Their ideological intransigence was alarming, considering the growing number of parents who doubted the efficacy of these new-fangled qualifications.

But as the quintessential civil servant head Sir Humphrey told his Minister: "What on earth would parents know?"

National should not take all the credit. In 2003 Act's then education spokeswoman, Donna Awatere Huata, requested the committee hold an inquiry into NCEA. Every other party, including National, blocked it.

Undeterred, Awatere Huata, Richard Prebble and I held our own inquiry, traipsing around the country and meeting students, parents, teachers, employers - anyone who had strong feelings for or against the system.

Then last year there were not one, but three, damning reports on the NCEA. Fraser resigned immediately, slowly followed by van Rooyen who was put on gardening leave - serving out her three-month notice at home on "project work" for the NZQA board.

Poutasi's appointment won't please those who want the NCEA scrapped. She is, after all, just a bureaucrat, and one of the longest-serving chief executives of a government organisation.

New Education Minister Steve Maharey is hardly likely to overturn the wishes of his predecessor, Trevor Mallard, and tell the NZQA board to have Poutasi dump the NCEA.

But at least the appointment of someone with a proven track record of smoothly overseeing huge policy changes sends a signal that the Government finally recognises that if the NCEA is to work, there is much fixing to do. And let's face it, not every student in New Zealand is able to sit alternatives like Cambridge International or Baccalaureate.

So Steve Maharey should take some credit. He's replaced Fraser with Sue Suckling, a highly respected business figure who, more than anyone in academia's ivory towers, will appreciate how crucial it is for employment that high education standards are met.

Maharey's not an "on the ground" type.
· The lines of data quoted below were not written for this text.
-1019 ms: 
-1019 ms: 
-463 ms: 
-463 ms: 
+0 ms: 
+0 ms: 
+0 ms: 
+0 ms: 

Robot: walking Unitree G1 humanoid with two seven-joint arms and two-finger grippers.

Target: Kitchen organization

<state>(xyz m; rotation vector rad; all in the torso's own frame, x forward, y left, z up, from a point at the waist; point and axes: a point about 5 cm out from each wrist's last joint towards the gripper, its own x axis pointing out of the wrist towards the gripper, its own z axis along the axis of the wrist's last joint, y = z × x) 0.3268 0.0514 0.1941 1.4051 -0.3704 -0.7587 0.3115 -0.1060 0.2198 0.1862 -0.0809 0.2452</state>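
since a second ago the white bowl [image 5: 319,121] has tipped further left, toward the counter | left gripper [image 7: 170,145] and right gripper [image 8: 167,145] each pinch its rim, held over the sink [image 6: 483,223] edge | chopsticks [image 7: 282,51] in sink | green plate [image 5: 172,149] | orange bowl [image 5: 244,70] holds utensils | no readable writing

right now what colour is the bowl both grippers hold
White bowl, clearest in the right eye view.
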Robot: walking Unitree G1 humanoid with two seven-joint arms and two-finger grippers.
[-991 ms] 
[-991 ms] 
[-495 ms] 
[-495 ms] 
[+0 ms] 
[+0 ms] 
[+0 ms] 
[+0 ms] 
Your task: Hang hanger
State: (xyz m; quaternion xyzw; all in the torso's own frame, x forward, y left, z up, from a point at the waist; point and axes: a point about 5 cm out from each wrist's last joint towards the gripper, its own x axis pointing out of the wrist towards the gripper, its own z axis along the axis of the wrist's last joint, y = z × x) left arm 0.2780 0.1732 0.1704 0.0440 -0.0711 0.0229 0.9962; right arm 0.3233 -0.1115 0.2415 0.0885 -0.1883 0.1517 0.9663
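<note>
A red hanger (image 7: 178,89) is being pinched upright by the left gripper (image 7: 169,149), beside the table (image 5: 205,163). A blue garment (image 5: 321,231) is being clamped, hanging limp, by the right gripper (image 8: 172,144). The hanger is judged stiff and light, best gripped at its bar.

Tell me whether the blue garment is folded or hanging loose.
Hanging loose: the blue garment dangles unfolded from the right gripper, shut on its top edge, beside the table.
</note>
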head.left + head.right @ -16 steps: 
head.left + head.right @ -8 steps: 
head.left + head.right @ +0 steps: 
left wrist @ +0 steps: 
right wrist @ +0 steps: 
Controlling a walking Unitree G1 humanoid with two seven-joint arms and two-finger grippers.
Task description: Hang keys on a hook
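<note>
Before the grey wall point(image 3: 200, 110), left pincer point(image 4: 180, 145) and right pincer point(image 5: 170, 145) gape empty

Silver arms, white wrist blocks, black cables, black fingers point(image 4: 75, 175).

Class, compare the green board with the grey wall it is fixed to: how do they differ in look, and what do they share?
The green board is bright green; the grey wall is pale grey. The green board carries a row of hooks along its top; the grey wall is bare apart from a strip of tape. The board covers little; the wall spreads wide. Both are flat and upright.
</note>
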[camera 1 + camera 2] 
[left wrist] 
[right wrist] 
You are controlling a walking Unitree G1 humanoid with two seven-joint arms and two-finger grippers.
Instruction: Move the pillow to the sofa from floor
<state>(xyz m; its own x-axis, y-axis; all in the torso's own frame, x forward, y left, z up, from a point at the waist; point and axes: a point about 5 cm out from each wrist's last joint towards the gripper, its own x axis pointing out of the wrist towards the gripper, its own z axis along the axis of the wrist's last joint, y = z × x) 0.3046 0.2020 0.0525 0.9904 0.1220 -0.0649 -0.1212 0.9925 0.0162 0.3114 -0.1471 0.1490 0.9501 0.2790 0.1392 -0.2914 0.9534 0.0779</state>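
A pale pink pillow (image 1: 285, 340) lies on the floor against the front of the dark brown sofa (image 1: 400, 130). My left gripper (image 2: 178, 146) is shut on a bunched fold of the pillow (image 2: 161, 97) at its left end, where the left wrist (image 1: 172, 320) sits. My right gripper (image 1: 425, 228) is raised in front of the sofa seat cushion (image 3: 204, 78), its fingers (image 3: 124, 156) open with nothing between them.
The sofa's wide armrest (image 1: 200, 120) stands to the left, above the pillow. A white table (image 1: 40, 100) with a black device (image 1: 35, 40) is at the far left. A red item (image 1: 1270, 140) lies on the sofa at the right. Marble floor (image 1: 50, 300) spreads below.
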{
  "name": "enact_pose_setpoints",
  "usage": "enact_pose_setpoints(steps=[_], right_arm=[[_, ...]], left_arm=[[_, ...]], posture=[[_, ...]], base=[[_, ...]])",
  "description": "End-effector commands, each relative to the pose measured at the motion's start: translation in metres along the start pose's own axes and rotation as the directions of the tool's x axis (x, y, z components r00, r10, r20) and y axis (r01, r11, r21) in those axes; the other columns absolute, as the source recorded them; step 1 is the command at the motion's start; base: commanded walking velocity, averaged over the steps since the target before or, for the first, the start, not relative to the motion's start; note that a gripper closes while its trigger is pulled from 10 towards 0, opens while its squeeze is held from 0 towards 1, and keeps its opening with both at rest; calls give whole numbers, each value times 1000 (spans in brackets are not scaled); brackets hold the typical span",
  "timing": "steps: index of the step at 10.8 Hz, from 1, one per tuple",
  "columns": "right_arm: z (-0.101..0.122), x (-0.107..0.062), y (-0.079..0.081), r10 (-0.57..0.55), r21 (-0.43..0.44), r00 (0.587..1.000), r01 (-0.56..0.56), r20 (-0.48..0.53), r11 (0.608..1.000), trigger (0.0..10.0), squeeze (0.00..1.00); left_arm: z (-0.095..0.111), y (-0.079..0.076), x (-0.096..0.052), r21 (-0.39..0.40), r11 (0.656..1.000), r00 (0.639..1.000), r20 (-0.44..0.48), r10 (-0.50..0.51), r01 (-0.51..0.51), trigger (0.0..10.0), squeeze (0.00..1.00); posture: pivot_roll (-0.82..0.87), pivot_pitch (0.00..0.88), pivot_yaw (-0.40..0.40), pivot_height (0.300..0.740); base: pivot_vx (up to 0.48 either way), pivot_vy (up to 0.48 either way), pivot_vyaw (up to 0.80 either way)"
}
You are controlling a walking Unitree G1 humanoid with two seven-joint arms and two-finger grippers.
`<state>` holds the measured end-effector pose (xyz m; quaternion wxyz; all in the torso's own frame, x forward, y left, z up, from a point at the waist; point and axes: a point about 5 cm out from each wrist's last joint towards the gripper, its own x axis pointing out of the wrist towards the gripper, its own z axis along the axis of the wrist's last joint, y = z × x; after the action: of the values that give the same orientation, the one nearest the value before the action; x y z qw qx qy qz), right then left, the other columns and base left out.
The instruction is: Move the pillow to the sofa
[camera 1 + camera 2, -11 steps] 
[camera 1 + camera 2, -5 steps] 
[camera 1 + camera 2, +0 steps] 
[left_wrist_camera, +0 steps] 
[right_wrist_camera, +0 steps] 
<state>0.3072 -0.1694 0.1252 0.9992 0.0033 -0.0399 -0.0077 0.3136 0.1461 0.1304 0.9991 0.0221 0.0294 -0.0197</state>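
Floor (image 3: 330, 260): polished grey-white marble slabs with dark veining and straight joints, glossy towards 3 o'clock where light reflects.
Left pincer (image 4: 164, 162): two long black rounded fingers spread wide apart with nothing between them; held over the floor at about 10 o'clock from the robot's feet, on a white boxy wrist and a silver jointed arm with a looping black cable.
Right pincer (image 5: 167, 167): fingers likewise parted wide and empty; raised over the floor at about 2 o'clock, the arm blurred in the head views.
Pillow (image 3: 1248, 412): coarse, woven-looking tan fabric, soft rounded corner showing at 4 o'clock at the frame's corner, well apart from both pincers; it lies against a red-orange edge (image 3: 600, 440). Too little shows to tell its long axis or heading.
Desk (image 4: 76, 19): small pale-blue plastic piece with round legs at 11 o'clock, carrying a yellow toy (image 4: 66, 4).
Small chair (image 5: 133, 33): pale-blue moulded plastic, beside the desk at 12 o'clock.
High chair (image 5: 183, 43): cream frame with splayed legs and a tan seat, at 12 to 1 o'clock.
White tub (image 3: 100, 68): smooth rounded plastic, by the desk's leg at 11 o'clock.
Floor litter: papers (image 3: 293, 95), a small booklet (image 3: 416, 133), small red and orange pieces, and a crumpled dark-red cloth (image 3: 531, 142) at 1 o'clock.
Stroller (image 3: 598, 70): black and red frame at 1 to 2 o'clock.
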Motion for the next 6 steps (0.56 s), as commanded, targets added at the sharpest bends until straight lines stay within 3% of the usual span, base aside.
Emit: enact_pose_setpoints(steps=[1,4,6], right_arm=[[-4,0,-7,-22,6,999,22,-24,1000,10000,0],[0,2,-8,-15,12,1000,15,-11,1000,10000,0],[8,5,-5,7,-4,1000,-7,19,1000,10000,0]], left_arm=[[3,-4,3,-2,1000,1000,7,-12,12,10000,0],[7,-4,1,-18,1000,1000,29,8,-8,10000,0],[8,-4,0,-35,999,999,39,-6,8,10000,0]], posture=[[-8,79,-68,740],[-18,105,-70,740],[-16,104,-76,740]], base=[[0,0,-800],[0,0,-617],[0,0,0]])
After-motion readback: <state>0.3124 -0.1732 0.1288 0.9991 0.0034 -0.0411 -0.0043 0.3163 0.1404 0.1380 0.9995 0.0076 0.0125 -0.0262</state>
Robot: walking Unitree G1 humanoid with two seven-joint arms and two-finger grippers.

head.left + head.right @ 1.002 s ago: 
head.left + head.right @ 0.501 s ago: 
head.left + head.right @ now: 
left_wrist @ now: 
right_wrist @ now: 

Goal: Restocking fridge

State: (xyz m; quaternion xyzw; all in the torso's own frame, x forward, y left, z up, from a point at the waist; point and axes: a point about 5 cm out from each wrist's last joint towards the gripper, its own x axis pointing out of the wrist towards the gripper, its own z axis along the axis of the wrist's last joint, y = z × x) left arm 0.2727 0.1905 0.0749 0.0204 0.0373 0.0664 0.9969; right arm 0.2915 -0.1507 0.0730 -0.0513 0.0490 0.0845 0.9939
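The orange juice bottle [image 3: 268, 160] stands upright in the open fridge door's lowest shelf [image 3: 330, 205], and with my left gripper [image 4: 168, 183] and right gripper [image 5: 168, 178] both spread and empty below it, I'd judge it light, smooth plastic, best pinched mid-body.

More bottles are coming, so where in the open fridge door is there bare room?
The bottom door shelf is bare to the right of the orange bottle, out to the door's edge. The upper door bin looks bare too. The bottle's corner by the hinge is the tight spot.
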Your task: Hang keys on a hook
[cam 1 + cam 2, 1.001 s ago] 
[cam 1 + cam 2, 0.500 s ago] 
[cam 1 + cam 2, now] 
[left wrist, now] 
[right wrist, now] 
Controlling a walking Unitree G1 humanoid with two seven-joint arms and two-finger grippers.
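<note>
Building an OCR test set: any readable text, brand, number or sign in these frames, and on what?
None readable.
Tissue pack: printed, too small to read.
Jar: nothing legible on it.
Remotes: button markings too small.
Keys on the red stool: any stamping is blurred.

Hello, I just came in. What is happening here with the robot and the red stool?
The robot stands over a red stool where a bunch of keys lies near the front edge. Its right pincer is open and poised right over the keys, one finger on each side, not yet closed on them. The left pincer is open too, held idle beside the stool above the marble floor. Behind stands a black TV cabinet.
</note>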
Anyone who manages to read his tertiary-education speeches without suffering eye-glaze-over from repetitive edu-babble will know Maharey sees himself as "Mr Big Picture".

I doubt Maharey will suddenly, now he's responsible for schools, morph into Mallard and behave like a technician, a meddler, a get-stuck-in-and-do-it kind of guy, whether that be closing down schools or declaring NCEA "a triumph". Which may be just as well if we want some good to come out of the NCEA mess.

Maharey (to use his own language) will paint a picture for Poutasi's board and she'll get on with it. Just like she got on with massive policy changes in the Health Ministry, including establishing District Health Boards and Primary Health Organisations.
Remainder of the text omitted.